Komanda, territoire d’Irumu — Une vive inquiétude s’est emparée, dans la soirée du jeudi 3 septembre 2026, du centre commercial de Komanda, dans le territoire d’Irumu, en province de l’Ituri. Environ une trentaine de personnes auraient été interpellées par les services de sécurité dans le cadre d’une opération menée dans cette agglomération.
Selon des sources locales, l’opération aurait bénéficié de l’appui de certains jeunes d’autodéfense affiliés au FPIC (Force patriotique pour l’intégration du Congo). Les circonstances exactes de ces arrestations restent toutefois à établir.
D’après des sources confidentielles, ces interpellations seraient intervenues après le signalement de cortèges non identifiés aperçus dans la zone. Le groupe appréhendé aurait été composé d’hommes, de femmes et d’enfants.
La présence de personnes de différentes catégories au sein du groupe interpellé aurait rapidement alimenté la psychose parmi les habitants et les personnes présentes dans le centre commercial de Komanda.
À ce stade, aucune information officielle détaillée ne permet cependant d’établir avec certitude l’identité des personnes arrêtées ni les faits qui leur sont précisément reprochés.
Les personnes interpellées auraient été remises à la police basée à Komanda afin de permettre la poursuite des investigations. Les autorités compétentes devraient se prononcer davantage au terme de l’exploitation des éléments recueillis au cours de cette opération.
Cette situation intervient dans un contexte sécuritaire particulièrement préoccupant dans plusieurs villages situés autour de Komanda.
Des informations en provenance de la région font état d’une présence et de mouvements attribués aux combattants des ADF-NALU dans plusieurs localités de la chefferie de Walese-Vonkutu.

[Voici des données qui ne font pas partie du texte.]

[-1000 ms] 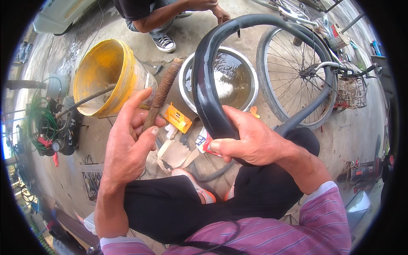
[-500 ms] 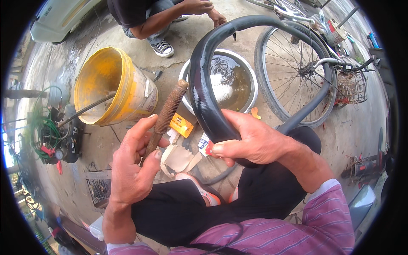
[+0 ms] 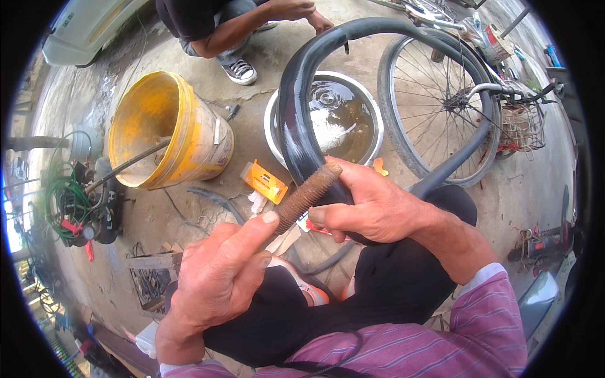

Cette situation aurait contribué à renforcer le sentiment d’insécurité au sein de la population.
Le premier vice-coordinateur de la société civile Force Vive, Soniau Malangayi Dieu-Donne, aurait notamment cité les villages de Bamande, Bandikafu, Balimani et Bandiseibo parmi les zones affectées par cette situation.
Selon cet acteur de la société civile, l’évolution de la situation sécuritaire aurait déjà entraîné des déplacements importants de populations. Plusieurs familles seraient contraintes de quitter leurs villages pour chercher refuge dans des zones jugées plus sûres.
Face à cette situation, la société civile appelle les autorités compétentes à renforcer rapidement les dispositifs de sécurité dans les zones menacées.
Elle estime qu’une intervention rapide est nécessaire afin de prévenir une aggravation de la situation et de garantir la protection des civils, particulièrement dans les localités où les mouvements de population sont de plus en plus importants.
Pour les habitants de Komanda et de ses environs, la priorité reste désormais le rétablissement d’un climat de confiance et de sécurité, alors que les menaces armées continuent de peser sur plusieurs villages de la région.
En attendant les conclusions des enquêtes menées par la police de Komanda, les circonstances exactes de l’interpellation de cette trentaine de personnes restent donc à clarifier.
Cette affaire intervient dans un contexte déjà marqué par une forte pression sécuritaire dans le territoire d’Irumu, où les populations civiles restent particulièrement vulnérables face aux violences et aux déplacements forcés.